> _What this task involves_:
Repeat the listing that follows exactly. Pictures are not part of the copy.

> _Data segment_:
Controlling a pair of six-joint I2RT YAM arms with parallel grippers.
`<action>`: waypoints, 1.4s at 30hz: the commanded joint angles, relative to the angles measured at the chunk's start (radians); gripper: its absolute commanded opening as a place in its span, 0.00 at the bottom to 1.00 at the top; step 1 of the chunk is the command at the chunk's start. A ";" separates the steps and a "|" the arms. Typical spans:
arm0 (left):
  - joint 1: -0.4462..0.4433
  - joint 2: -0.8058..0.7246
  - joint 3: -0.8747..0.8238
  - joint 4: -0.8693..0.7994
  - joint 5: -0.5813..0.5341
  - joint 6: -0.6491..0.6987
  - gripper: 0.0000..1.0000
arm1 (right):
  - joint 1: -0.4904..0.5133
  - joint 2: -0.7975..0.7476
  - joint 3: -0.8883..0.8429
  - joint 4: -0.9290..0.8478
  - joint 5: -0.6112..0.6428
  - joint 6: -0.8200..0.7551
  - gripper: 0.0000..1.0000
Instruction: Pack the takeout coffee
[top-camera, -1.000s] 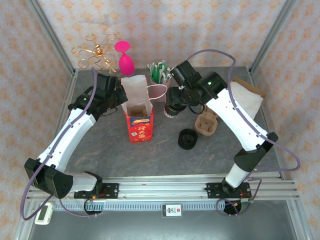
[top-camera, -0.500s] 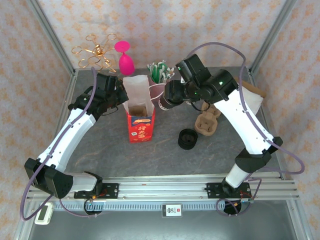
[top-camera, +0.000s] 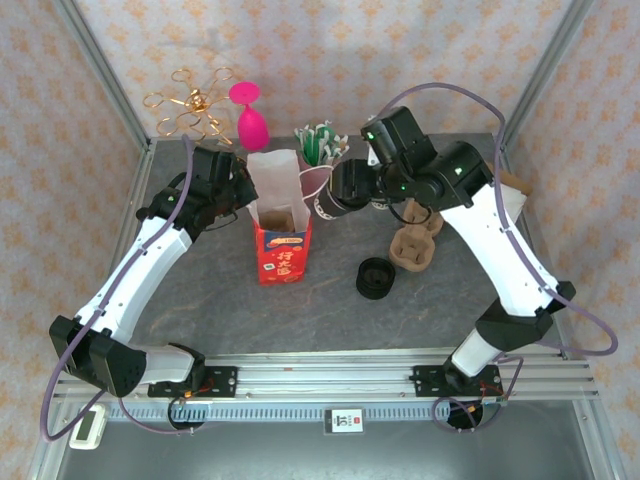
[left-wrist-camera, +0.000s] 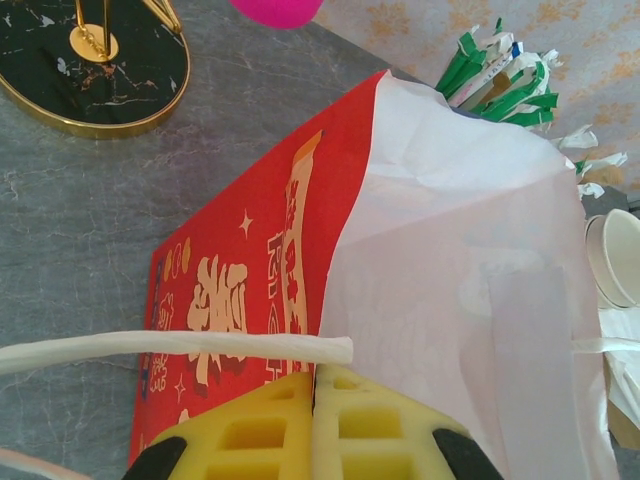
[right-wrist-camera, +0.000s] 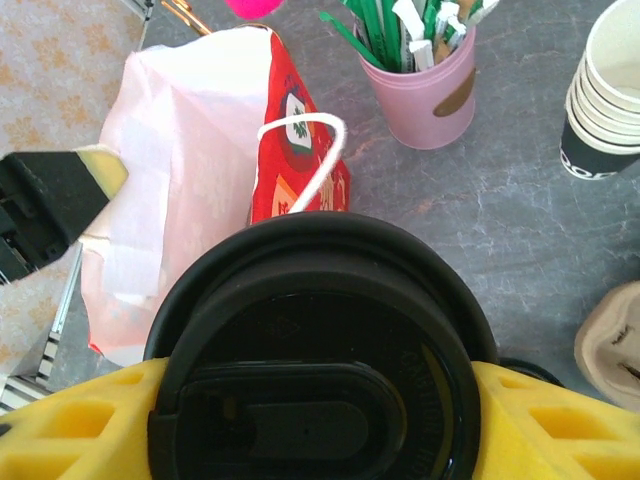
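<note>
Both clamped — right hand (right-wrist-camera: 320, 430) on takeout coffee (right-wrist-camera: 310, 330) beside bag (left-wrist-camera: 250, 280) rim, left hand (left-wrist-camera: 313, 430) pinching it.

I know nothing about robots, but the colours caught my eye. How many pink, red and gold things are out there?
Pink: 2, the goblet and the cup of straws
Red: 1, the paper bag
Gold: 1, the wire stand
Total: 4

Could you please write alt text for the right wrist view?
The right gripper clamps the black-lidded takeout coffee in the foreground. Beyond it stand an open red paper bag, a pink cup of straws and stacked cups.
</note>
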 joint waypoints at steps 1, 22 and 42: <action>0.006 0.012 -0.008 0.032 -0.005 -0.020 0.00 | 0.006 -0.057 -0.030 -0.011 0.018 0.005 0.64; 0.006 -0.014 -0.065 0.111 0.072 -0.086 0.00 | 0.085 0.035 0.153 -0.009 -0.049 0.011 0.63; -0.074 -0.019 -0.060 0.179 0.048 -0.157 0.00 | 0.112 0.177 0.218 -0.010 0.003 0.064 0.62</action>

> _Finished task_:
Controlling a pair of six-joint I2RT YAM arms with parallel grippers.
`<action>`: waypoints, 1.4s at 30hz: the commanded joint angles, relative to the angles measured at the chunk's start (radians); gripper: its absolute commanded opening as a place in its span, 0.00 at the bottom to 1.00 at the top; step 1 of the chunk is the command at the chunk's start. A ";" separates the steps and a "|" the arms. Typical spans:
arm0 (left):
  - joint 1: -0.4462..0.4433
  - joint 2: -0.8058..0.7246
  - joint 3: -0.8747..0.8238
  - joint 4: -0.8693..0.7994
  - joint 5: -0.5813..0.5341
  - joint 6: -0.6491..0.6987
  - gripper: 0.0000..1.0000
arm1 (right):
  - joint 1: -0.4904..0.5133
  - joint 2: -0.7975..0.7476
  - joint 3: -0.8883..0.8429
  - joint 4: -0.9290..0.8478
  - joint 5: -0.6112..0.6428
  - joint 6: -0.8200..0.7551
  - gripper: 0.0000..1.0000
Instruction: Pack the takeout coffee
[top-camera, -1.000s] 
[top-camera, -0.500s] 
[top-camera, +0.000s] 
[left-wrist-camera, +0.000s] 
[right-wrist-camera, +0.000s] 
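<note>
Both clamped — right hand (right-wrist-camera: 320, 430) on takeout coffee (right-wrist-camera: 310, 330) beside bag (left-wrist-camera: 250, 280) rim, left hand (left-wrist-camera: 313, 430) pinching it.

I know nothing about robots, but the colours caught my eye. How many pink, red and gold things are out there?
Pink: 2, the goblet and the cup of straws
Red: 1, the paper bag
Gold: 1, the wire stand
Total: 4

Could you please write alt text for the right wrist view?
The right gripper clamps the black-lidded takeout coffee in the foreground. Beyond it stand an open red paper bag, a pink cup of straws and stacked cups.
</note>
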 joint waypoints at steps 1, 22 and 42: <action>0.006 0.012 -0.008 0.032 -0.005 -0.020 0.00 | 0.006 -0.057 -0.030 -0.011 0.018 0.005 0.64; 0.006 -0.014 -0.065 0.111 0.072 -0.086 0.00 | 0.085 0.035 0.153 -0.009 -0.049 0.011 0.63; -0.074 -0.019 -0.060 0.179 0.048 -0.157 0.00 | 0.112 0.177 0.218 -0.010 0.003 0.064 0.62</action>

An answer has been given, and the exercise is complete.